But the number one reason I can't sleep.....

It's after 7:00 in the morning and Megan isn't home yet.  She has been pushing the limits since last Sunday staying out most, if not all of the night, though this is the latest (earliest?) she's been out.  She swears it's all innocent.  I still remember 18.....and I'm not buying it.  I REALLY want to rant and lay down the law, but I'm biting my tongue.  One, because Tim doesn't support that option at all and two, because I know in my heart it won't do any good.  Meg has always been a strong-willed child and now that she is a legal adult.... 

Many people think I should lay down the law with her, tell that she is living in my house and she will abide by my rules.  I wish that would work, but I know it would only result in her finding a way to move out...into God only knows what kind of situation...and further hurt our already rocky relationship.  At least with her living here I see her in passing and know that she makes it home okay (eventually).

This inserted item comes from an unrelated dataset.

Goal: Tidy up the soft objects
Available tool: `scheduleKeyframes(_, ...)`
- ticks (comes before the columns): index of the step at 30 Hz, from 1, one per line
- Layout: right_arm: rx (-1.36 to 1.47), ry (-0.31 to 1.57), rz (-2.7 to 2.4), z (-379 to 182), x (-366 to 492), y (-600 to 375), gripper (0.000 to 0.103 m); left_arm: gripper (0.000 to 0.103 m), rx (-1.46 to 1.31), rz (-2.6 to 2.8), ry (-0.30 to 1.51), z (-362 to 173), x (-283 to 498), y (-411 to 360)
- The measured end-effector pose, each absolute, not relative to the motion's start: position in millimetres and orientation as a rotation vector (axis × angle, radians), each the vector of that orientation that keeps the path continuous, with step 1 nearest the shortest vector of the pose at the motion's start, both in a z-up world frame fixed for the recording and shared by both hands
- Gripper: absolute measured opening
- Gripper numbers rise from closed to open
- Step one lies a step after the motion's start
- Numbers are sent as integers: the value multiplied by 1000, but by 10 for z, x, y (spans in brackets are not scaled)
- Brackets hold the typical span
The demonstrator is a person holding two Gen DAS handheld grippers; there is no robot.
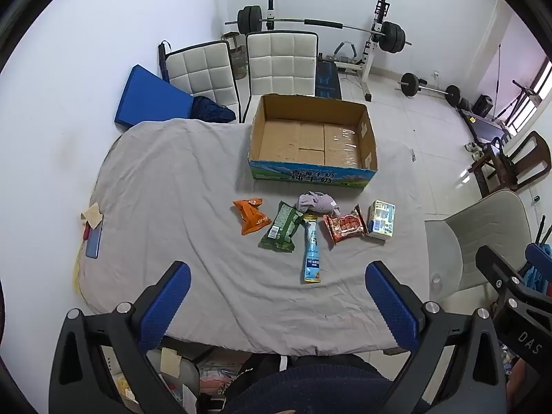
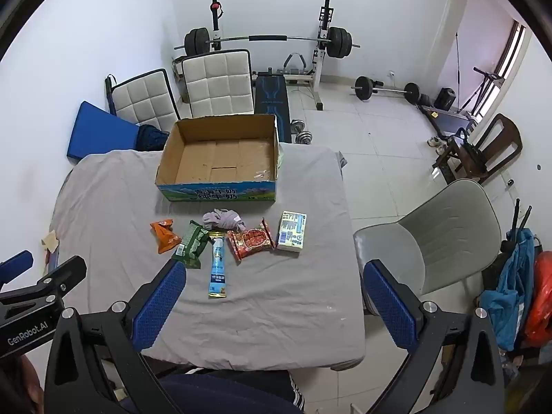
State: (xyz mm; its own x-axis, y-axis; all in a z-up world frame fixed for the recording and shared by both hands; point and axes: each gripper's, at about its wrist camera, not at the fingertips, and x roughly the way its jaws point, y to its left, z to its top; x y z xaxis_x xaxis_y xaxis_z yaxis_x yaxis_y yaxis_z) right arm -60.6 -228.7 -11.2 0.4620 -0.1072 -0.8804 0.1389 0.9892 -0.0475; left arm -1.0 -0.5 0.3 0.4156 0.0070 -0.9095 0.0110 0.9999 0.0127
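Note:
On the grey-sheeted table [image 1: 172, 207] lies a row of soft items: an orange packet [image 1: 250, 215], a green packet [image 1: 281, 227], a crumpled lilac cloth [image 1: 317, 203], a long blue-white tube pack [image 1: 312, 248], a red packet [image 1: 345, 228] and a white tissue pack [image 1: 381, 220]. Behind them stands an empty open cardboard box [image 1: 310, 138]. The same row shows in the right wrist view, with the cloth [image 2: 222, 220] and box [image 2: 220, 158]. My left gripper [image 1: 279, 305] and right gripper [image 2: 276, 302] are both open and empty, held above the table's near edge.
Two white padded chairs [image 1: 241, 65] and a blue cushion [image 1: 148, 96] stand behind the table. A grey chair [image 2: 441, 238] is to the right. A phone [image 1: 94, 239] and paper scrap lie at the table's left edge. Weight bench and barbells fill the far room.

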Motion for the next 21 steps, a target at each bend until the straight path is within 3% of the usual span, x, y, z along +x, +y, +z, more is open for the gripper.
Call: scheduleKeyframes(21, 20, 1051, -168, -69, -649, -2318, 103, 103, 9, 3, 1107, 60, -43, -1)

The one thing I've tried to push is for her to at least call me and let me know where she is, who she is with and/or when she might come home so I am not sitting up all night worrying.  She lets me know she's going out and with whom, but rarely if ever thinks to call and say she'll be later than she thought or that she met up with other friends and is with them now.  That is what is killing me.  I'm a mom, when I don't know where my kid is all night long my imagination goes into hyper-drive and I want to go out and search every ditch along every country road in the area, call the hospitals....maybe even the jails.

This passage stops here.